# Gold Lion Beverages bottle Pembroke Ont



## RCO (Aug 19, 2013)

came across another one of the hard to find pop bottles I was looking for , noticed an online add for some bottles for sale in Pembroke Ont a month or so age and emailed the seller asking what they had to my surprise one of the bottles was a rare local pop bottle for "Gold Lion Beverages " , hadn't even actually seen one of these bottles before online or for sale. but did know they existed , listed in book as having operated from 1933-39 and then they disappeared , had a very short existence in that area . 

 bottle is in near mint condition and was made by dominion glass co and has an rd date of 1928 . but wasn't able to pick up the bottles till this weekend as Pembroke is a long drive from where I live but usually go there every summer so was there and got the bottle .


----------



## epackage (Aug 19, 2013)

Congrats, it's always nice to find the tough ones...


----------



## RCO (Aug 19, 2013)

seller also had some other bottles in the box but nothing I was really interested in , grabbed a couple neat smaller bottles .

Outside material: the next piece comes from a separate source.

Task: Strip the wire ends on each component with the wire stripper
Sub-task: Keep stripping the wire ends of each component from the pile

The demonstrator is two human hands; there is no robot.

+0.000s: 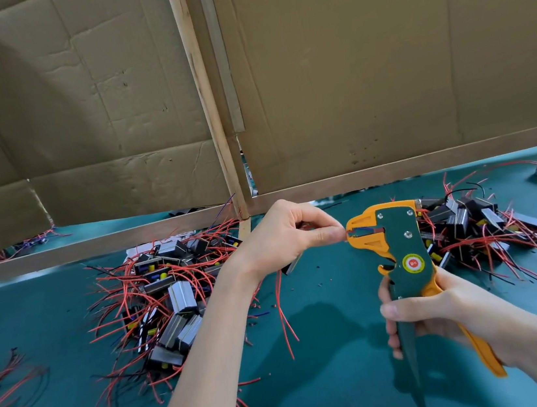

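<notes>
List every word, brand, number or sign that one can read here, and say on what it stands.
"DK": white letters in the red centre of the round sticker on the wire stripper, which the right hand grips.
Print on the sticker's yellow ring: too small to read.
Components in both piles, and the red wire that the left hand pinches: no readable marking.

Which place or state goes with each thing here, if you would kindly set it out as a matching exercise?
Things: 1 stripper; 2 left hand; 3 cardboard; 4 loose wires.
States: a upright behind the table; b gripped by the right hand; c pinching a wire at the stripper's head; d lying far left on the table.
Pairs: 1-b; 2-c; 3-a; 4-d.
</notes>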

 a minards liniment , vernis sultana shoe dressing - montreal and a absorbine WF young springfield Mass .


----------



## botlguy (Aug 19, 2013)

Go on vacation, get a bottle you want. I'd say you're livin' high. Congrats.[]


----------



## deenodean (Aug 20, 2013)

Nice to find a rare local. 
 A Minard's Liniment stamped L.G. Co. on the bottom are sought after. 
 Keep your eye's peeled for Cape Breton stuff... []


----------



## RCO (Aug 22, 2013)

i also found some bottles swimming on that trip but nothing really too exciting , checked a couple lakes and docks/launches that were near the highway . found some plain milk jugs , Canada dry bottles /coca cola , some fishing lures and lots of junk modern beer bottles . one of the milk jugs was actually from a local dairy but acl label is mostly faded away but does say where its from . 
 hopefully at some point someone more familiar with the gold lion bottle will see this post , I've had that happen before where a post is seen by someone on the internet not a member and i'll get some more info on the bottle


----------